WIPO Arbitration and Mediation Center
ADMINISTRATIVE PANEL DECISION
HemNet Sverige AB v. HEM, Davood Saeb
Case No. D2011-1911
1. The Parties
The Complainant is HemNet Sverige AB of Solna, Sweden, represented by Groth & Co KB, Sweden.
The Respondent is HEM, Davood Saeb of Gothenburg, Sweden.
2. The Domain Name and Registrar
The disputed domain name <hemnet.org> is registered with eNom.
3. Procedural History
The Complaint was filed with the WIPO Arbitration and Mediation Center (the “Center”) on November 3, 2011. On the same date, the Center transmitted by email to eNom a request for registrar verification in connection with the disputed domain name.

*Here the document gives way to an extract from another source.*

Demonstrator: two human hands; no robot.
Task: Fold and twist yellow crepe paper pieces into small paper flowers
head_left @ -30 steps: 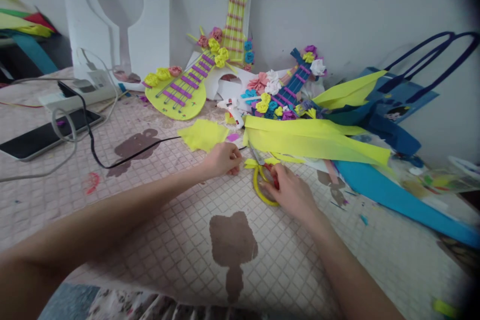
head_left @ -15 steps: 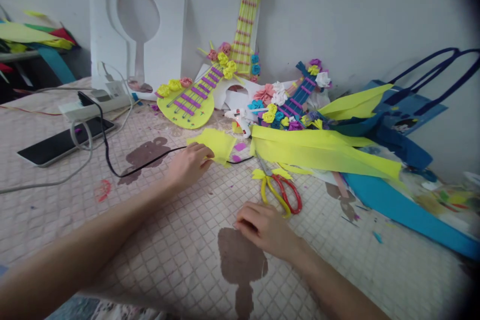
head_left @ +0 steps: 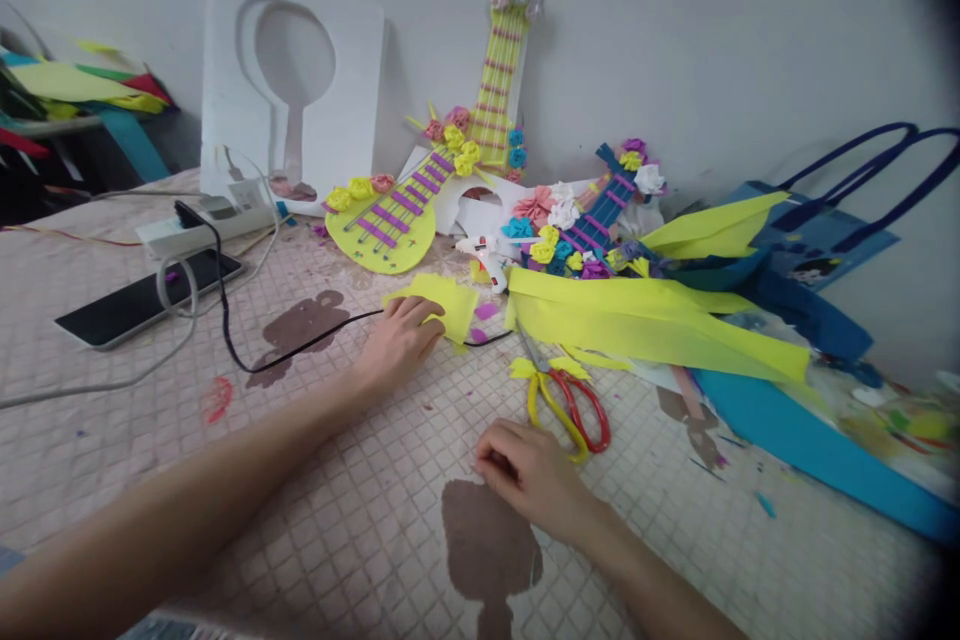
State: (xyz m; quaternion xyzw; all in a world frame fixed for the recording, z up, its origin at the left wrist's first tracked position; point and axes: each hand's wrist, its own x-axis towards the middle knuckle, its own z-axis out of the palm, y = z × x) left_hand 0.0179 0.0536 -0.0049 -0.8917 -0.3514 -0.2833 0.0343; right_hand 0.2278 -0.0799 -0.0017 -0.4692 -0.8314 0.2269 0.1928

On the same date, eNom transmitted by email to the Center its verification response confirming that the Respondent is listed as the registrant and providing the contact details.
On November 8, 2011, the Center requested the Complainant to confirm that the Complaint and annexes had been submitted in the appropriate electronic format to the Respondent and Registrar, as required by Paragraph 3(b) of the Rules for Uniform Domain Name Dispute Resolution Policy (the “Rules”) and Annex E of the Supplemental Rules for Uniform Domain Name Dispute Resolution Policy (the “Supplemental Rules”). The Complainant submitted an electronic version (pdf format) of the Complaint and annexes to the Respondent and Registrar on the same date.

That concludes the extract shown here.